§ What you have to do:
Using the listing below, select the lines with the word "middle" and copy them.

§ Input:

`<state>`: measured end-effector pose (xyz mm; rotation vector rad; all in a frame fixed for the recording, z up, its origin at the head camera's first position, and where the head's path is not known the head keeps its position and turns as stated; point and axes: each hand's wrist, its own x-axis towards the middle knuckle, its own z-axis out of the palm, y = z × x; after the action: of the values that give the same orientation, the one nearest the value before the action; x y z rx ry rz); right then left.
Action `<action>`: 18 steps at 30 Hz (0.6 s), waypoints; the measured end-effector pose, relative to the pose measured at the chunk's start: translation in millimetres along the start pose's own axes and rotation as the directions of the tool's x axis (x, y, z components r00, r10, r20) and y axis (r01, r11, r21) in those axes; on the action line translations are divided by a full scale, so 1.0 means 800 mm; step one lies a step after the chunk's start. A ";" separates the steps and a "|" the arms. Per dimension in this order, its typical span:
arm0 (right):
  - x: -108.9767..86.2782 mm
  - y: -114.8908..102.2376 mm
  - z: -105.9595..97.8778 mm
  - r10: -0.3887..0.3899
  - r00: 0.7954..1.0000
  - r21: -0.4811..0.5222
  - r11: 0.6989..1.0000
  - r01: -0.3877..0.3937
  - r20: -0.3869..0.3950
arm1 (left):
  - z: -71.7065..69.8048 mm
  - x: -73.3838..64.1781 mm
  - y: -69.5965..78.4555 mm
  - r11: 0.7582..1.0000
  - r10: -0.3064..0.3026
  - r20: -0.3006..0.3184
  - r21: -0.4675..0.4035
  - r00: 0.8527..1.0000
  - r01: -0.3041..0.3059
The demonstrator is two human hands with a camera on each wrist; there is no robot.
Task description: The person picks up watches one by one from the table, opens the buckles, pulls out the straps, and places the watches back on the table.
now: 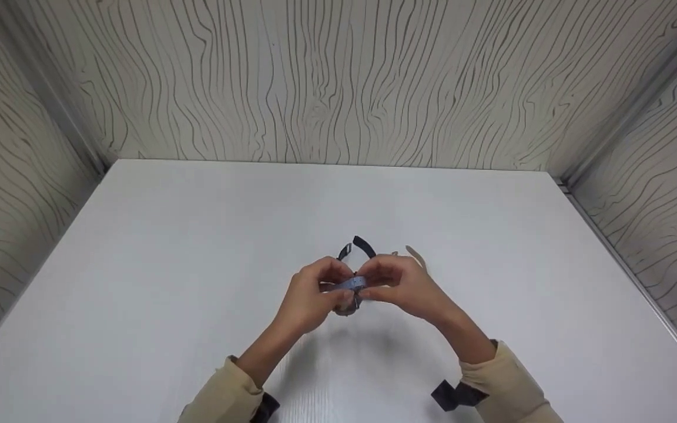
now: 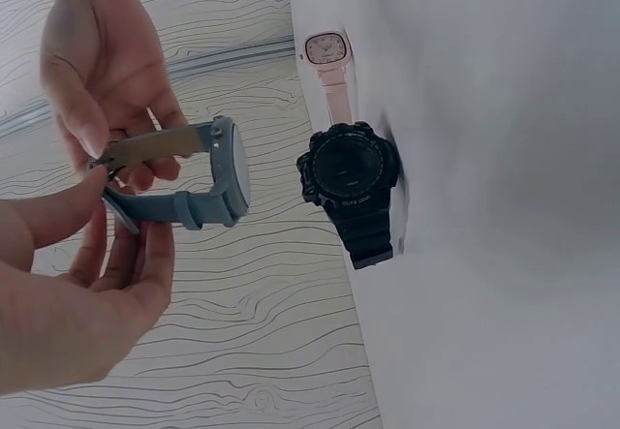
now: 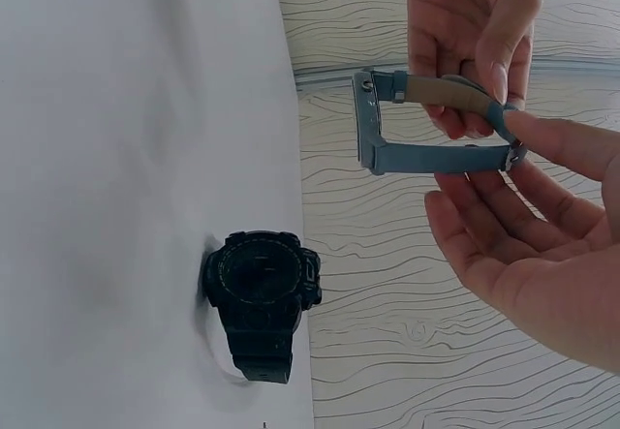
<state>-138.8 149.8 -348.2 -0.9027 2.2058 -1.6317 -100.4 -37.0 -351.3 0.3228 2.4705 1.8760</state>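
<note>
A wristwatch with a blue-grey strap (image 1: 353, 283) is held up between both hands, its strap bent into a loop. In the left wrist view its case (image 2: 231, 172) faces away from the palms, and the strap's tan lining shows. My left hand (image 1: 309, 299) pinches the strap near the buckle between thumb and fingers. Opposite it, my right hand (image 1: 412, 288) pinches the strap at the buckle end (image 3: 511, 156). Fingers partly hide the buckle, so I cannot tell whether it is fastened.
A black sports watch (image 2: 349, 168) lies on the white table (image 1: 197, 235) just beyond the hands. To its right is a pink watch (image 2: 326, 49), mostly hidden by my right hand in the head view. Wood-patterned panels (image 1: 315, 82) stand behind the table and at both sides.
</note>
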 end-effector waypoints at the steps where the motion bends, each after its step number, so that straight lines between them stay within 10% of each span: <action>1: 0.000 0.000 0.000 0.004 1.000 -0.001 1.000 -0.004 0.005 | 0.000 0.000 0.000 1.000 -0.002 0.004 0.003 1.000 0.002; 18: 0.000 -0.006 0.002 -0.176 0.984 -0.105 0.980 0.172 -0.032 | 0.000 0.002 0.005 0.997 0.034 -0.001 0.065 0.999 -0.034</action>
<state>-137.0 147.8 -344.4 -1.1285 2.3134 -1.6374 -101.5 -35.8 -347.5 0.3664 2.5477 1.8121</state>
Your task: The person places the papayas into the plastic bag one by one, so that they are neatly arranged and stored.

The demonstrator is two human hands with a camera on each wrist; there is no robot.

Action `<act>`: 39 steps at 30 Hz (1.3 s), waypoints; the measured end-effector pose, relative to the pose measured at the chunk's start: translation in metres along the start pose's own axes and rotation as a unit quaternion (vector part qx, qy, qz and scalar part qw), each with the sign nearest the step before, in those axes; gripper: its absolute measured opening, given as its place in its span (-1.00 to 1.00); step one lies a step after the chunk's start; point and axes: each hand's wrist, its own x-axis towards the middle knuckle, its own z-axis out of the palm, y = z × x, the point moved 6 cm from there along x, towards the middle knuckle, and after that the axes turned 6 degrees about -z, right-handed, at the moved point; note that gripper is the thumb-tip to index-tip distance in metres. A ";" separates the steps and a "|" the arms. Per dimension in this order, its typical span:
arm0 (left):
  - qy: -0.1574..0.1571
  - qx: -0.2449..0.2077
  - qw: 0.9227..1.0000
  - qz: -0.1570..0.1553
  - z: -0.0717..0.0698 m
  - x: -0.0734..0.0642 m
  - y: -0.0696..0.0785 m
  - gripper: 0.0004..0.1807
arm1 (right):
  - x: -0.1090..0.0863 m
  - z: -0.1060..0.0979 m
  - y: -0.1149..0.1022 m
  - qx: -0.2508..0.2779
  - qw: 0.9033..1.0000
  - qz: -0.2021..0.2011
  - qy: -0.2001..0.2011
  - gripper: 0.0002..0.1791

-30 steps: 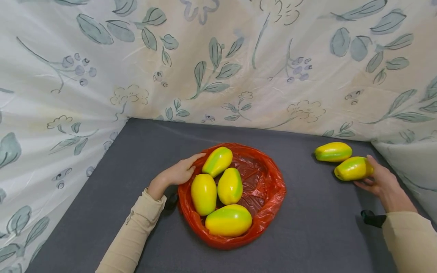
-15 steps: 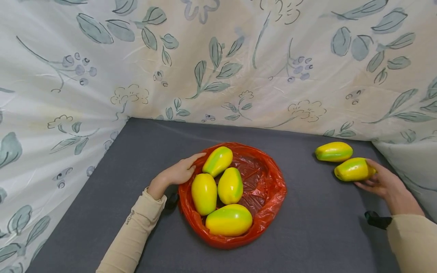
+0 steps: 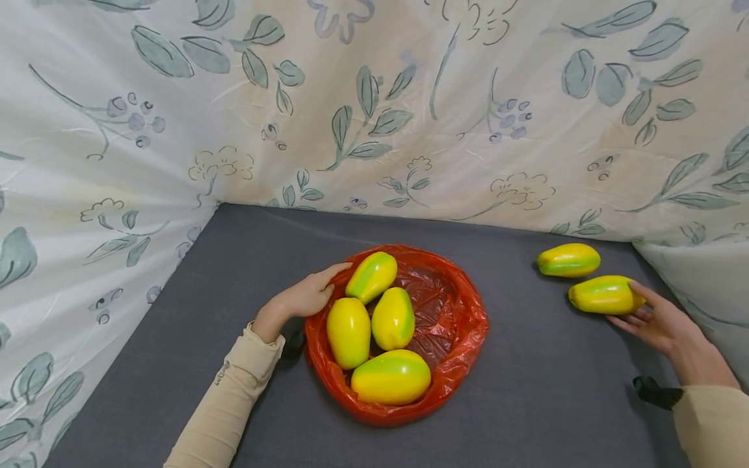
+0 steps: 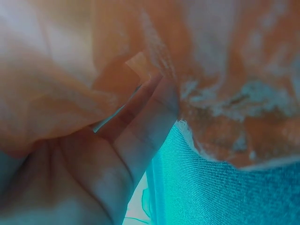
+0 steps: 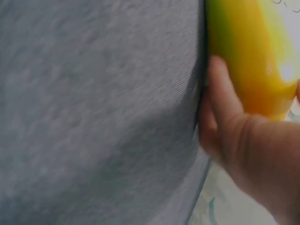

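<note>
My left hand [image 3: 303, 298] grips the left rim of a round, open red plastic bag [image 3: 468, 325]. In the left wrist view thin film of the bag [image 4: 262, 131] hangs over the palm and fingers [image 4: 150, 117]. Inside the bag lie several yellow-green papayas [image 3: 391, 377]. Far to the right, my right hand [image 3: 661, 325] holds the right end of another papaya [image 3: 605, 294], thumb above and fingers below. The right wrist view shows fingers [image 5: 222, 89] against this papaya's side [image 5: 258, 56]. One more papaya [image 3: 569, 260] lies just behind it on the dark cloth.
A dark grey cloth [image 3: 526, 403] covers the table. Pale leaf-patterned fabric [image 3: 328, 97] rises along the back and left side. Similar pale fabric [image 3: 708, 273] borders the table close to the right hand. The bag's right half shows bare plastic inside.
The papaya at my right hand has come slightly nearer, widening the gap to the one behind. The right hand has shifted right and nearer. My left hand and the bag stay put.
</note>
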 end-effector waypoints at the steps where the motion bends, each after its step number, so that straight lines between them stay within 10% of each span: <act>1: 0.000 0.001 1.000 0.001 0.000 0.000 0.000 -0.44 | -0.001 0.001 0.001 0.008 1.000 -0.002 -0.012 -0.27; 7: 0.004 0.003 1.000 0.006 -0.001 0.000 -0.001 -0.44 | -0.006 0.001 0.002 0.039 0.997 -0.016 -0.060 -0.49; 18: 0.004 0.001 1.000 0.007 0.000 0.002 -0.002 -0.44 | 0.002 -0.010 0.000 -0.046 0.998 -0.047 -0.027 -0.11; 26: 0.002 -0.004 1.000 -0.001 0.000 0.001 -0.002 -0.43 | 0.008 -0.013 -0.001 -0.042 0.991 -0.123 -0.042 -0.30; 39: 0.001 -0.004 1.000 -0.004 0.001 0.002 -0.002 -0.43 | -0.013 0.016 0.006 0.000 0.984 -0.140 -0.110 -0.69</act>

§ The answer:
`<state>`: measured end-effector pose (xyz mm; rotation vector rad; all in a frame fixed for the recording, z up, its origin at the head camera's first position, and where the head's path is not known the head keeps its position and turns as stated; point and axes: each hand's wrist, its own x-axis towards the middle knuckle, its own z-axis out of the palm, y = z × x; after the action: of the values that give the same orientation, the one nearest the value before the action; x y z rx ry rz); right then left.
Action `<act>`: 39 steps at 30 Hz (1.3 s), waypoints; the measured end-effector pose, relative to the pose measured at the chunk's start: translation in metres along the start pose's own axes and rotation as a unit quaternion (vector part qx, qy, qz and scalar part qw), each with the sign nearest the step before, in those axes; gripper: its absolute measured opening, given as its place in its span (-1.00 to 1.00); step one lies a step after the chunk's start; point and axes: each hand's wrist, its own x-axis towards the middle knuckle, its own z-axis out of the palm, y = z × x, the point moved 6 cm from there along x, towards the middle knuckle, and after that the axes turned 6 degrees about -z, right-handed, at the moved point; note that gripper is the thumb-tip to index-tip distance in metres. A ";" separates the steps and a "|" the arms. Per dimension in this order, its typical span:

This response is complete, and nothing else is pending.